Task instructions
Pictures stay out of the copy, and everything else in the data below is repeated exactly.

Data
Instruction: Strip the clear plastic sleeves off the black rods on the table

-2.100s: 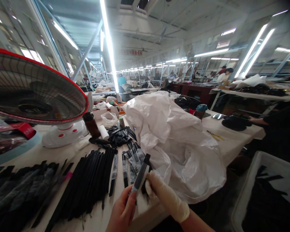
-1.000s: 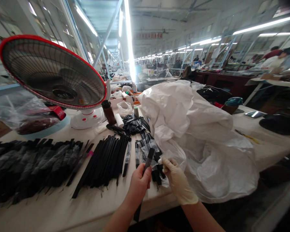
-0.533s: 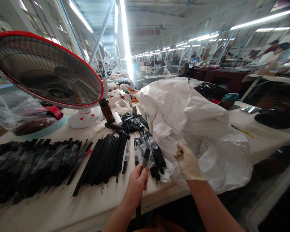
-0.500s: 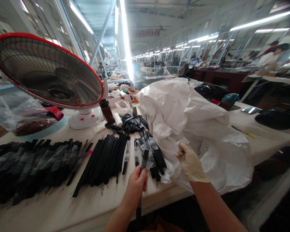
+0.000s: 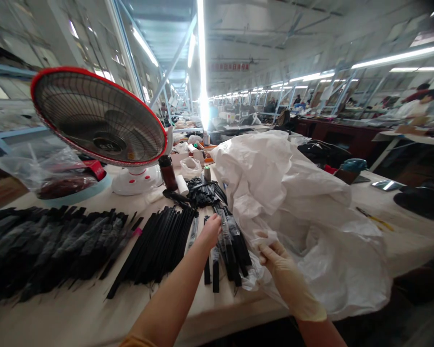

Written solution
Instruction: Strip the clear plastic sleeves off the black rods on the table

-2.100s: 
-1.000s: 
-0.533s: 
-0.500s: 
+0.000s: 

The exercise has been carried out in full.